By David Milliken, Francesco Canepa and William Schomberg
LONDON (Reuters) -The Bank of England kept the size of its bond-buying programme unchanged and held its benchmark interest rate at a historic low of 0.1% on Thursday but gave fresh clues as to how it would start weaning the economy off pandemic support.
The Bank said notably that it would start reducing its stock of bonds when its policy rate reaches 0.5% by not reinvesting proceeds and that it would consider actively selling down holdings when the rate reaches at least 1%.
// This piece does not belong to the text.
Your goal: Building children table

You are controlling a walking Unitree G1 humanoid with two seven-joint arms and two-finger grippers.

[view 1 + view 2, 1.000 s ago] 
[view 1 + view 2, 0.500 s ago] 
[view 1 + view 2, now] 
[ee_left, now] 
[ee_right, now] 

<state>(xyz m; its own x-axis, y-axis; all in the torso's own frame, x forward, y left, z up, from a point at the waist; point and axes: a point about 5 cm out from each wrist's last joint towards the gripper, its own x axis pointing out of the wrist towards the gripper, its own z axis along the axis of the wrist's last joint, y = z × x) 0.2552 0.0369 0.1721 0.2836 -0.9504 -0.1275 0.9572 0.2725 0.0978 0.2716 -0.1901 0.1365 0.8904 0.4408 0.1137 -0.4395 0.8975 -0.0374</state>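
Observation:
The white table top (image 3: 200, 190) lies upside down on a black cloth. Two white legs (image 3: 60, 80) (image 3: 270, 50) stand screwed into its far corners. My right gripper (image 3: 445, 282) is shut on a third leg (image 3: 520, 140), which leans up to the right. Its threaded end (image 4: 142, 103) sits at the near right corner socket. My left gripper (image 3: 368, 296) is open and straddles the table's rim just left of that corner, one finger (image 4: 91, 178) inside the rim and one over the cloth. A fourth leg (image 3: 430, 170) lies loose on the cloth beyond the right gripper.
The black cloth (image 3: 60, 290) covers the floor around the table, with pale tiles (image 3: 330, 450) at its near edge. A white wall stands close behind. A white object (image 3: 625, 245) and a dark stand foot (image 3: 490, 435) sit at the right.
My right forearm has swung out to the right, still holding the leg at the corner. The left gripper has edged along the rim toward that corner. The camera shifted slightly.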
Economists taking part in a Reuters poll had expected no immediate policy changes by the BoE, despite a post-lockdown rise in inflation.
The BoE said its Monetary Policy Committee voted 7-1 to keep its government bond-buying programme at 875 billion pounds ($1.22 trillion), with only Michael Saunders voting to scale back the programme.
The Federal Reserve’s top policymakers are also showing signs of a split about how quickly the U.S. central bank might need to scale back its quantitative easing plan.
The BoE’s MPC voted unanimously to make no changes to its Bank Rate benchmark borrowing rate and to leave its 20 billion-pound stock of corporate bond purchases unchanged.
British inflation jumped to 2.5% in June and the BoE said in a new set of forecasts that it was on course to rise even further above its 2% target in the months ahead.
The central bank said it now saw inflation hitting a peak of 4.0% in late 2021 and early 2022. In May, it had forecast a peak of 2.5%.
But the BoE said those levels would prove to be temporary.
The BoE also said it still expected Britain’s economy would grow by 7.25% in 2021, unchanged from its May forecast, but it raised slightly its estimate for growth in 2022 to 6% from the previous forecast of 5.75%.
The new guidance on cutting support was eagerly anticipated by financial markets.
“The MPC (Monetary Policy Committee) intends to begin to reduce the stock of purchased assets when Bank Rate has reached 0.5%, if appropriate given the economic circumstances, by ceasing reinvestments of maturing UK government bonds,” the BoE said.
“The MPC will also consider beginning to sell actively some of the stock of purchased assets only once Bank Rate has risen
to at least 1%.”
The BoE’s previous guidance, dating back to June 2018, stated that the BoE would not start to unwind bond purchases, and would reinvest the proceeds of maturing gilts, until the Bank Rate was near 1.5%.